*EXERCISE GOAL*.
Restate every entry word for word.

Dataset entries:
■ ■ ■ ■ ■ ■ ■
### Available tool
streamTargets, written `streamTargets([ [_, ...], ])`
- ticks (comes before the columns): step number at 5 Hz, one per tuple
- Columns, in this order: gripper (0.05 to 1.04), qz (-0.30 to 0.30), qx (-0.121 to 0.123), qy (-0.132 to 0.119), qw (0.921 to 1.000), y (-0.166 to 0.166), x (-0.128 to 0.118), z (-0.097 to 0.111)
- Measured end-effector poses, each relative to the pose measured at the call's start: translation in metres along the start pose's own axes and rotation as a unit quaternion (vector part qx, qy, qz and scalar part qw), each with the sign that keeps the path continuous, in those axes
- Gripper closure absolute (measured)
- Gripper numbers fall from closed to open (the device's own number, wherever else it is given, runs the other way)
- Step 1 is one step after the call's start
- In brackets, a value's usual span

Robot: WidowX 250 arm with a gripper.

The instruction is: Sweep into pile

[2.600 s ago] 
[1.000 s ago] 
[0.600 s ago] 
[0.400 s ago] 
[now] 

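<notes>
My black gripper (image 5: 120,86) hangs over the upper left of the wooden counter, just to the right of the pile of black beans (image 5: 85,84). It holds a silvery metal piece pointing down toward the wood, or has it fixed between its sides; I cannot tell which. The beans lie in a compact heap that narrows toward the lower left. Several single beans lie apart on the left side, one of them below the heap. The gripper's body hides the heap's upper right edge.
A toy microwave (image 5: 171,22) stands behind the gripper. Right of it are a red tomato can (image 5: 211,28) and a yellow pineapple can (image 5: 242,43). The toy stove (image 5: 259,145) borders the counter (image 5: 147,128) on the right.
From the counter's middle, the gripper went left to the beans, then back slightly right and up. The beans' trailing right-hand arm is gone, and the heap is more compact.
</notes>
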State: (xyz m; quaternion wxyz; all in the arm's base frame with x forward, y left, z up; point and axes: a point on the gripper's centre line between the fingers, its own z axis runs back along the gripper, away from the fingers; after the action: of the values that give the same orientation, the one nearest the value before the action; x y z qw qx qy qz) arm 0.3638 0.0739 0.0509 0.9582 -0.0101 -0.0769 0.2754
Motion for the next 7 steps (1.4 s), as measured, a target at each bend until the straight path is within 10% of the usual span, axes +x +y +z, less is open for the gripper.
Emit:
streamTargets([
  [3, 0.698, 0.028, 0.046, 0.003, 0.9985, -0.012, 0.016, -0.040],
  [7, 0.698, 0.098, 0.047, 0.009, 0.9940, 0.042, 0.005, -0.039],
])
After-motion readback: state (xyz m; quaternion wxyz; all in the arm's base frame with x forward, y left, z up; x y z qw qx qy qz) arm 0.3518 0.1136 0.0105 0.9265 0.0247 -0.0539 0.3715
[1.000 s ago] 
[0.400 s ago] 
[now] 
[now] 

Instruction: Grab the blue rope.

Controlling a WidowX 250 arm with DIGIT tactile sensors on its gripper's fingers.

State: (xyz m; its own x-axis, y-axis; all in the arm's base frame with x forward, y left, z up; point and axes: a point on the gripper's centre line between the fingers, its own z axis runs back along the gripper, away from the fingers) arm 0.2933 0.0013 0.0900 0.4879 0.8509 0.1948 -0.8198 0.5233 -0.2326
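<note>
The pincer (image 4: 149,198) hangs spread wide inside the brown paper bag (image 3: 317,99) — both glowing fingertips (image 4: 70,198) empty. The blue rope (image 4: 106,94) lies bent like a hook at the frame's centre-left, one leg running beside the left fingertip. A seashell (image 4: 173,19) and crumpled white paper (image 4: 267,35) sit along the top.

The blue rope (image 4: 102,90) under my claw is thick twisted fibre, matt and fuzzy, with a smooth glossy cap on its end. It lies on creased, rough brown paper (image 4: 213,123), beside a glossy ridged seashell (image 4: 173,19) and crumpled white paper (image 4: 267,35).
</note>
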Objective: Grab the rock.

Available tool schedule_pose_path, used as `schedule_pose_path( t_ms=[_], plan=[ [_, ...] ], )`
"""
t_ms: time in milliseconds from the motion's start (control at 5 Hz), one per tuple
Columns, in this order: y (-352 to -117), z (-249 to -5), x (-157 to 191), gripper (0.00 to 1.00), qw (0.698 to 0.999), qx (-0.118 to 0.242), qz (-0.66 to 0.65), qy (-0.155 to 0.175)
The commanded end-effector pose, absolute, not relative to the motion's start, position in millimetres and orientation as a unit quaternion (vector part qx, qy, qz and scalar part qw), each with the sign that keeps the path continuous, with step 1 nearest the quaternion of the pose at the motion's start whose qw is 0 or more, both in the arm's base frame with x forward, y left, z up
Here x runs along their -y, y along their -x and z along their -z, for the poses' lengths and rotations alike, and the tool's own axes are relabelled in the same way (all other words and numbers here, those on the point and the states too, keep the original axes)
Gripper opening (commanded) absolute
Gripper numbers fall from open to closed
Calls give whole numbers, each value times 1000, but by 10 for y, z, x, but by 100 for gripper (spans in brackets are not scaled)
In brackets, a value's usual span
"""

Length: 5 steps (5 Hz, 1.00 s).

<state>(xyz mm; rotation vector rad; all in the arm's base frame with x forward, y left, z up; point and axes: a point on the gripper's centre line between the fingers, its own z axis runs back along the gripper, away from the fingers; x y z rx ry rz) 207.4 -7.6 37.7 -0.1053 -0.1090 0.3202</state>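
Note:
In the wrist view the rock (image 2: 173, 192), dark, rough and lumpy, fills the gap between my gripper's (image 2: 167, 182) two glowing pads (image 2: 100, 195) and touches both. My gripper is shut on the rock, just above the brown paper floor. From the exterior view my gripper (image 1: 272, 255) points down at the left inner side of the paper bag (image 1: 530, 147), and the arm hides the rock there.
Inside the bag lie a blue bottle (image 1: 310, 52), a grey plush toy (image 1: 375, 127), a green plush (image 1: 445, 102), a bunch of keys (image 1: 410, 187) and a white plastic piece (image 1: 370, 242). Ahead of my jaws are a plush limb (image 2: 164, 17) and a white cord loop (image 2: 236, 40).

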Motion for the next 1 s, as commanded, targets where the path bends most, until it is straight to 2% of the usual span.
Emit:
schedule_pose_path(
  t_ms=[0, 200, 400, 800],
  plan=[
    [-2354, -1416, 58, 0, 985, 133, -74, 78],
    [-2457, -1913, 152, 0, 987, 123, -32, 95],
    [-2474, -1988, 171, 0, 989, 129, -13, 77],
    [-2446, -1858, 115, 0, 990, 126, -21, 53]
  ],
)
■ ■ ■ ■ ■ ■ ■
*RESULT*.
### Available tool
streamTargets, written `streamTargets([ [_, ...], ])`
- ticks (comes before the columns): step number at 5 Hz, one per tuple
- Columns, in this order: gripper (0.05 to 1.04), qz (-0.30 to 0.30), qx (-0.121 to 0.123), qy (-0.132 to 0.119), qw (0.921 to 1.000), y (-0.166 to 0.166), x (-0.128 to 0.118), z (-0.097 to 0.111)
- Measured end-effector poses, each relative to the pose measured at the call's start: translation in metres along the start pose's own axes and rotation as a unit quaternion (vector part qx, qy, qz and scalar part qw), each with the sign that keeps the path continuous, in those axes
- Gripper closure absolute (measured)
- Gripper numbers fall from closed to open (the device's own number, wherever else it is given, runs the other way)
- Step 1 is one step after the call's start
- In brackets, a value's usual span

Robot: WidowX 250 arm with a gripper.

The instruction is: Sweep into pile

[2.600 s ago] 
[1.000 s ago] 
[0.600 s ago] 
[0.400 s ago] 
[now] 

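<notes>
My black gripper (image 5: 120,86) hangs over the upper left of the wooden counter, just to the right of the pile of black beans (image 5: 85,84). It holds a silvery metal piece pointing down toward the wood, or has it fixed between its sides; I cannot tell which. The beans lie in a compact heap that narrows toward the lower left. Several single beans lie apart on the left side, one of them below the heap. The gripper's body hides the heap's upper right edge.
A toy microwave (image 5: 171,22) stands behind the gripper. Right of it are a red tomato can (image 5: 211,28) and a yellow pineapple can (image 5: 242,43). The toy stove (image 5: 259,145) borders the counter (image 5: 147,128) on the right.
From the counter's middle, the gripper went left to the beans, then back slightly right and up. The beans' trailing right-hand arm is gone, and the heap is more compact.
</notes>
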State: (xyz m; quaternion wxyz; all in the arm's base frame with x forward, y left, z up; point and axes: a point on the gripper's centre line between the fingers, its own z axis runs back along the gripper, away from the fingers; after the action: of the values that give the same orientation, the one nearest the value before the action; x y z qw qx qy qz) arm 0.3638 0.0739 0.0509 0.9582 -0.0101 -0.0769 0.2754
Motion for the next 7 steps (1.4 s), as measured, a target at each bend until the straight path is within 10% of the usual span, axes +x +y +z, less is open for the gripper.
Emit:
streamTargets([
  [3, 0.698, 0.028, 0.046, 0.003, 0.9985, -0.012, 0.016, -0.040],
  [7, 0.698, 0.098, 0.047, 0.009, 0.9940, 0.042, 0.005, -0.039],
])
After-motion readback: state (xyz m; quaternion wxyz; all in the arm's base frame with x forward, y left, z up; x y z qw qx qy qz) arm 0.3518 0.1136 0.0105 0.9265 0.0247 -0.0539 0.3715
[1.000 s ago] 
[0.400 s ago] 
[now] 
[now] 

Instruction: Grab the blue rope.

Controlling a WidowX 250 arm with DIGIT tactile sensors on its gripper's fingers.

State: (xyz m; its own x-axis, y-axis; all in the arm's base frame with x forward, y left, z up; point and axes: a point on the gripper's centre line between the fingers, its own z axis runs back along the gripper, away from the fingers) arm 0.2933 0.0013 0.0900 0.4879 0.8509 0.1948 -0.8198 0.5233 -0.2326
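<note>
The pincer (image 4: 149,198) hangs spread wide inside the brown paper bag (image 3: 317,99) — both glowing fingertips (image 4: 70,198) empty. The blue rope (image 4: 106,94) lies bent like a hook at the frame's centre-left, one leg running beside the left fingertip. A seashell (image 4: 173,19) and crumpled white paper (image 4: 267,35) sit along the top.

The blue rope (image 4: 102,90) under my claw is thick twisted fibre, matt and fuzzy, with a smooth glossy cap on its end. It lies on creased, rough brown paper (image 4: 213,123), beside a glossy ridged seashell (image 4: 173,19) and crumpled white paper (image 4: 267,35).
</note>
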Objective: Grab the rock.

Available tool schedule_pose_path, used as `schedule_pose_path( t_ms=[_], plan=[ [_, ...] ], )`
"""
t_ms: time in milliseconds from the motion's start (control at 5 Hz), one per tuple
Columns, in this order: y (-352 to -117), z (-249 to -5), x (-157 to 191), gripper (0.00 to 1.00), qw (0.698 to 0.999), qx (-0.118 to 0.242), qz (-0.66 to 0.65), qy (-0.155 to 0.175)
The commanded end-effector pose, absolute, not relative to the motion's start, position in millimetres and orientation as a unit quaternion (vector part qx, qy, qz and scalar part qw), each with the sign that keeps the path continuous, with step 1 nearest the quaternion of the pose at the motion's start whose qw is 0 or more, both in the arm's base frame with x forward, y left, z up
Here x runs along their -y, y along their -x and z along their -z, for the poses' lengths and rotations alike, and the tool's own axes are relabelled in the same way (all other words and numbers here, those on the point and the states too, keep the original axes)
Gripper opening (commanded) absolute
Gripper numbers fall from open to closed
Calls give whole numbers, each value times 1000, but by 10 for y, z, x, but by 100 for gripper (spans in brackets are not scaled)
In brackets, a value's usual span
"""

Length: 5 steps (5 Hz, 1.00 s).

<state>(xyz mm; rotation vector rad; all in the arm's base frame with x forward, y left, z up; point and axes: a point on the gripper's centre line between the fingers, its own z axis runs back along the gripper, away from the fingers; x y z rx ry rz) 207.4 -7.6 37.7 -0.1053 -0.1090 0.3202</state>
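Note:
In the wrist view the rock (image 2: 173, 192), dark, rough and lumpy, fills the gap between my gripper's (image 2: 167, 182) two glowing pads (image 2: 100, 195) and touches both. My gripper is shut on the rock, just above the brown paper floor. From the exterior view my gripper (image 1: 272, 255) points down at the left inner side of the paper bag (image 1: 530, 147), and the arm hides the rock there.
Inside the bag lie a blue bottle (image 1: 310, 52), a grey plush toy (image 1: 375, 127), a green plush (image 1: 445, 102), a bunch of keys (image 1: 410, 187) and a white plastic piece (image 1: 370, 242). Ahead of my jaws are a plush limb (image 2: 164, 17) and a white cord loop (image 2: 236, 40).
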
Motion for the next 1 s, as commanded, targets where the path bends most, until it is straight to 2% of the usual span.
Emit:
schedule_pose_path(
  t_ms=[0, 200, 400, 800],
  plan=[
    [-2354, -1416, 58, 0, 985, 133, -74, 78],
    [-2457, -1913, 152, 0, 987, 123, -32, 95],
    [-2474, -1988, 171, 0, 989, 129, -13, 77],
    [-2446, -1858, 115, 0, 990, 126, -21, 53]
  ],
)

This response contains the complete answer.